## WHAT IS BEING ASKED
Please repeat the listing in its entirety, without any alteration.

DATA BLOCK below:

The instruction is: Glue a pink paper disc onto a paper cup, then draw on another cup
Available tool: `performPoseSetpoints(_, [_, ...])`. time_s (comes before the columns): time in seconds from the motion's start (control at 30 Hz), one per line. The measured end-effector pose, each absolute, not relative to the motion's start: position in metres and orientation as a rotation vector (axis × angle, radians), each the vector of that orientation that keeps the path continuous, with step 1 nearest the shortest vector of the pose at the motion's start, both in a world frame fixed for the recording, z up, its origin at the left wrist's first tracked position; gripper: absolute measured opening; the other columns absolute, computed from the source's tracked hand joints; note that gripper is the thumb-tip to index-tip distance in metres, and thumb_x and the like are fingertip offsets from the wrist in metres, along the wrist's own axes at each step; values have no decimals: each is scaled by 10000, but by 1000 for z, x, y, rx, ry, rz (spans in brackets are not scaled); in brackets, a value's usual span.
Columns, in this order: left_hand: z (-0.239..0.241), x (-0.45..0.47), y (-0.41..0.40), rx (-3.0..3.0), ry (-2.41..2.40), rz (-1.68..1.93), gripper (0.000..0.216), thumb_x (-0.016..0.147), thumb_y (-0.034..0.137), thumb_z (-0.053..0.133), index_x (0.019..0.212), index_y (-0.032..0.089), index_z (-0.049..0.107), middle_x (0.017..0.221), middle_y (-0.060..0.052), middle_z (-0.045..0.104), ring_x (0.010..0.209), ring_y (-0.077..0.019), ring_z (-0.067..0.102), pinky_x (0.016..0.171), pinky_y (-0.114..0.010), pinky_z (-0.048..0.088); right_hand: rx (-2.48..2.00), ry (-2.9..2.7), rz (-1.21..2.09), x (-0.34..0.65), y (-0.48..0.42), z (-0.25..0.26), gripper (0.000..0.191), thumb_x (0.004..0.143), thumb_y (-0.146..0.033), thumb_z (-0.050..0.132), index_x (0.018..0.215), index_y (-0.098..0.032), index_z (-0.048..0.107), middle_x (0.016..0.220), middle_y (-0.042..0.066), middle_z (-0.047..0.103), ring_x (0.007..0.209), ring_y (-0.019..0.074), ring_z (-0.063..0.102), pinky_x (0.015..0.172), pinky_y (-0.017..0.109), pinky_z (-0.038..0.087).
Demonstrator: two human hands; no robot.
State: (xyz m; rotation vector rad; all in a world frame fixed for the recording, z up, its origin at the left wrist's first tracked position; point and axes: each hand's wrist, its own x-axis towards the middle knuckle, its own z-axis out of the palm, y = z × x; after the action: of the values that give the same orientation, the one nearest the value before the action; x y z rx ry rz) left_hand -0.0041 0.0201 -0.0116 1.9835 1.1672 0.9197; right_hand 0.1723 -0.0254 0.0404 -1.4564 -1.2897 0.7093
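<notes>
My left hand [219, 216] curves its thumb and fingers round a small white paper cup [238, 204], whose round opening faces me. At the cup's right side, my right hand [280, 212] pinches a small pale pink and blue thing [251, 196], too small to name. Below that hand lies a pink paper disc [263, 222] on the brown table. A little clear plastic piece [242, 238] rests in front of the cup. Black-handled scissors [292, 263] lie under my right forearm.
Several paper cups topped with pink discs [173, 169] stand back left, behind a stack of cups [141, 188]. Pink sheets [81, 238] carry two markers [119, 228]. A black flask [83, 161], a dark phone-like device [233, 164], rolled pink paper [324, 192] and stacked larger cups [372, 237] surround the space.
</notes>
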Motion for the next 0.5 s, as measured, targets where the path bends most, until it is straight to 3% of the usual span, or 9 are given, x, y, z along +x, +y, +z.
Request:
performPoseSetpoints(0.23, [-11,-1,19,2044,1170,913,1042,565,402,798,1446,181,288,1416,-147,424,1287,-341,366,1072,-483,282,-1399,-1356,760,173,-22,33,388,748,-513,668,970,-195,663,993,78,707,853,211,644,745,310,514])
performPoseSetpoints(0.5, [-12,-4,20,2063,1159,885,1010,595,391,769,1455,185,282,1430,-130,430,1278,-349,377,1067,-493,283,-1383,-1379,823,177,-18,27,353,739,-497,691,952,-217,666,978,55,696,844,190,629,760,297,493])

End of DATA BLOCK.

## ANSWER AREA
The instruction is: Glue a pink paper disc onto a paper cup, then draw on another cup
Available tool: `performPoseSetpoints(_, [_, ...])`. time_s (comes before the columns): time in seconds from the motion's start (control at 30 Hz), one per line. The measured end-effector pose, each absolute, not relative to the motion's start: position in metres and orientation as a rotation vector (axis × angle, radians), each the vector of that orientation that keeps the path continuous, with step 1 nearest the shortest vector of the pose at the motion's start, both in a world frame fixed for the recording, z up, its origin at the left wrist's first tracked position; gripper: absolute measured opening; the other columns absolute, computed from the source's tracked hand joints; note that gripper is the thumb-tip to index-tip distance in metres, and thumb_x and the like are fingertip offsets from the wrist in metres, along the wrist's own axes at each step; values have no decimals: each is scaled by 10000, but by 1000 for z, x, y, rx, ry, rz (spans in brackets are not scaled); in brackets, a value's usual span.
Columns, in this order: left_hand: z (-0.239..0.241), x (-0.45..0.47), y (-0.41..0.40), rx (-3.0..3.0), ry (-2.41..2.40), rz (-1.68..1.93), gripper (0.000..0.216), thumb_x (-0.016..0.147), thumb_y (-0.034..0.137), thumb_z (-0.053..0.133), index_x (0.019..0.212), index_y (-0.032..0.089), index_z (-0.049..0.107), middle_x (0.017..0.221), middle_y (-0.060..0.052), middle_z (-0.045..0.104), ring_x (0.010..0.209), ring_y (-0.077..0.019), ring_z (-0.067..0.102), pinky_x (0.016..0.171), pinky_y (-0.114..0.010), pinky_z (-0.048..0.088); right_hand: rx (-2.48..2.00), ry (-2.9..2.7), rz (-1.21..2.09), x (-0.34..0.65), y (-0.48..0.42), z (-0.25..0.26), gripper (0.000..0.191), thumb_x (0.004..0.143), thumb_y (-0.146..0.033), thumb_z (-0.050..0.132), index_x (0.018..0.215), index_y (-0.098..0.032), index_z (-0.048..0.107), middle_x (0.016..0.220), middle_y (-0.042..0.066), middle_z (-0.047..0.103), ring_x (0.007..0.209), ring_y (-0.019..0.074), ring_z (-0.063..0.102), pinky_x (0.015..0.172), pinky_y (-0.017..0.109), pinky_z (-0.038..0.087).
Demonstrator: two human hands; no robot.
State: (xyz m; rotation vector rad; all in a world frame fixed for the recording, z up, its origin at the left wrist's first tracked position; point and axes: each hand's wrist, its own x-axis towards the middle knuckle, its own z-axis out of the palm, y = z × x; after the action: of the values that give the same orientation, the one nearest the value before the action; x y z rx ry rz) left_hand -0.0041 0.0201 -0.0116 1.9835 1.1672 0.9197; right_hand 0.1723 -0.0254 0.0404 -1.4564 -1.2897 0.7093
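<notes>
My left hand [219, 216] curves its thumb and fingers round a small white paper cup [238, 204], whose round opening faces me. At the cup's right side, my right hand [280, 212] pinches a small pale pink and blue thing [251, 196], too small to name. Below that hand lies a pink paper disc [263, 222] on the brown table. A little clear plastic piece [242, 238] rests in front of the cup. Black-handled scissors [292, 263] lie under my right forearm.
Several paper cups topped with pink discs [173, 169] stand back left, behind a stack of cups [141, 188]. Pink sheets [81, 238] carry two markers [119, 228]. A black flask [83, 161], a dark phone-like device [233, 164], rolled pink paper [324, 192] and stacked larger cups [372, 237] surround the space.
</notes>
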Motion for the next 0.5 s, as measured, targets where the path bends most, until it is straight to 3% of the usual span, or 9 are given, x, y, z along +x, +y, +z.
Request:
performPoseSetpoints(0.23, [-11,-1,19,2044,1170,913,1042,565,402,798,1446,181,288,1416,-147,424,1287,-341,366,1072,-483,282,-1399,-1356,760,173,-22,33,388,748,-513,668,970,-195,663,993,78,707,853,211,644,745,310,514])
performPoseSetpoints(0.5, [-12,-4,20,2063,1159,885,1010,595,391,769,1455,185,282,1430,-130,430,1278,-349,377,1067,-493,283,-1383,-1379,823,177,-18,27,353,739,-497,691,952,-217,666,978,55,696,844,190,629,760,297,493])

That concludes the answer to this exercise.